The scientists behind that anagram-solving test, which was published in 2002, argued that REM sleep is associated with creative processes and abstract reasoning with increased strength of weak associations in cognitive networks"; in other words, the brain is primed during REM sleep to problem-solve and construct connections from abstract stuff. So being woken suddenly from that period of sleep and immediately given tests meant that you carried over the same advantages from your brain's creative fervor. But it's not likely that the impact lasts very long, and as sudden awakenings also seem to also be linked to sleep drunkenness, your alarm clock won't actually solve many problems.

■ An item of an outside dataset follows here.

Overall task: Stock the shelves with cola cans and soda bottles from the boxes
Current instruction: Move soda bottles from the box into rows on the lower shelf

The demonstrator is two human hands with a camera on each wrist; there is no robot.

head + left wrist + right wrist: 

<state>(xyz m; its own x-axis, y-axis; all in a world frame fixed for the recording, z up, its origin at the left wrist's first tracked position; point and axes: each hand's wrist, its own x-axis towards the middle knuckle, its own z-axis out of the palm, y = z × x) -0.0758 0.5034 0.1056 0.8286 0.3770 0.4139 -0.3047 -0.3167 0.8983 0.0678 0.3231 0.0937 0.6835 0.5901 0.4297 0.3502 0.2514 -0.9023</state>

4. Your Blood Pressure Skyrockets

A 2005 study from the Japanese National Institute Of Industrial Health confirmed the instincts of everybody who has ever loathed their alarm with a passion: It seems to be bad for your cardiovascular health to be woken suddenly rather than rousing yourself naturally, at least among the elderly. The study looked at the heart rates and blood pressure of older people during and after an afternoon nap. If they were allowed to wake up naturally, their blood pressure and heart rate naturally climbed to a more "awake" level on their own; if they were awakened by something else, both measures suddenly rocketed, placing a lot of stress on the heart.

The natural rise in blood pressure as we wake up is actually the reason why the morning is such a high-risk time for strokes and heart attacks. But it seems as if a sudden jolt may actually shock our cardiovascular system in an unnatural way.

All the more reason you might want to consider investing in a smart alarm clock or sleep tracker that wakes you up at the right point in your sleep cycle.